** Opening GIVEN INFORMATION block **

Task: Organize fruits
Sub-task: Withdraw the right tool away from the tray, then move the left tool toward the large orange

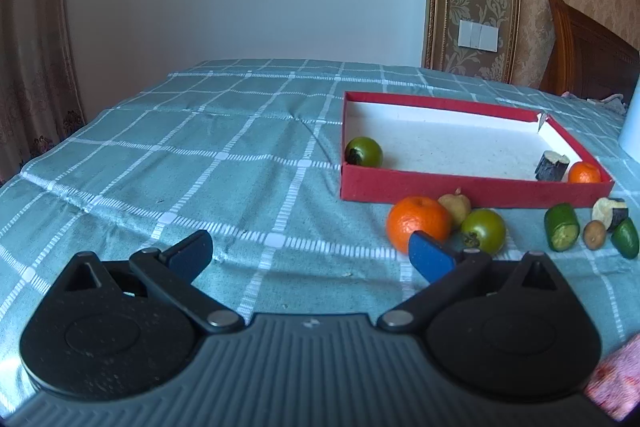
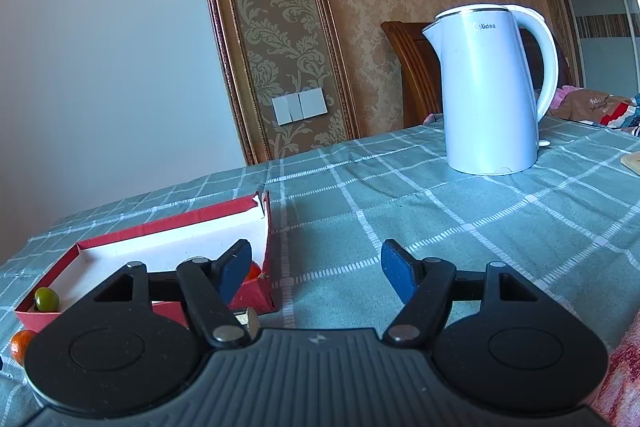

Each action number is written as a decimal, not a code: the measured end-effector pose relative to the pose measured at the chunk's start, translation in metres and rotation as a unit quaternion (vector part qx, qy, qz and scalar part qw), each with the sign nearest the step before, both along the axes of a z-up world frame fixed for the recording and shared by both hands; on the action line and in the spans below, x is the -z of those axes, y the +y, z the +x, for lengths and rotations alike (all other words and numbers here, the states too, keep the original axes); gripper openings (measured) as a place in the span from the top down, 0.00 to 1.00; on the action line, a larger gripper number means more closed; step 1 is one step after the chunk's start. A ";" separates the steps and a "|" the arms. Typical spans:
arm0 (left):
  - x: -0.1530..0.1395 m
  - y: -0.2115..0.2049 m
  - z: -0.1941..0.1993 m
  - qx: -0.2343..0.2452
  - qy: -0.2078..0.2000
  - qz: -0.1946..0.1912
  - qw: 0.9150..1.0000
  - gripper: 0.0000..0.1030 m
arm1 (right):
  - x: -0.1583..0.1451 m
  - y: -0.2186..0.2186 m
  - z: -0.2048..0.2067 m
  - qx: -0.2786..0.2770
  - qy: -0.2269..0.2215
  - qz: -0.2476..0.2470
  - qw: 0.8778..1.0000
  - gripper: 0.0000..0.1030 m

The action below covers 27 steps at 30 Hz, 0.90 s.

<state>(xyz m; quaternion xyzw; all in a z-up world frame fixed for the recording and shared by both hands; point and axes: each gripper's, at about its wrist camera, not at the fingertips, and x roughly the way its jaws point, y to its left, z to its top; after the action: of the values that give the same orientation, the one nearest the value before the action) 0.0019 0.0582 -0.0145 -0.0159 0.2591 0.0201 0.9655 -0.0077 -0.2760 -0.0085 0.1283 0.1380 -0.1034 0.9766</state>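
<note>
A red tray (image 1: 472,191) with a white floor lies on the checked cloth. It holds a green fruit (image 1: 364,151), a dark cut piece (image 1: 552,166) and a small orange (image 1: 585,173). In front of it lie a large orange (image 1: 416,221), a tan fruit (image 1: 456,205), a green fruit (image 1: 483,230), a cut cucumber piece (image 1: 562,227), a dark-skinned piece (image 1: 610,213), a brown slice (image 1: 594,234) and a green piece (image 1: 625,238). My left gripper (image 1: 310,255) is open and empty, left of the large orange. My right gripper (image 2: 316,273) is open and empty beside the tray (image 2: 256,295).
A white kettle (image 2: 490,91) stands on the cloth at the back right in the right wrist view. A wooden headboard (image 1: 588,63) and a wall stand behind. A pink-red cloth (image 1: 618,379) lies at the near right.
</note>
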 end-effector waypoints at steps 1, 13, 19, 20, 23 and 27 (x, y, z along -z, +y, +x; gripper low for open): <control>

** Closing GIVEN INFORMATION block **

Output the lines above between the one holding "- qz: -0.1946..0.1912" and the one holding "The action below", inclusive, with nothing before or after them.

== EXERCISE SOLUTION ==
  - qz: -0.1946..0.1912
  - qw: 0.9150..1.0000
  - gripper: 0.0000..0.1030 m
arm1 (right):
  - x: -0.1583..0.1451 m
  - y: -0.2186..0.2186 m
  - z: -0.2048..0.2067 m
  - qx: -0.2786..0.2770
  - qy: -0.2269..0.2215
  - qz: -0.2476..0.2470
  - qw: 0.8778..1.0000
  - gripper: 0.0000..0.1030 m

The action below covers 27 steps at 30 Hz, 0.90 s.

What this exercise required is now done.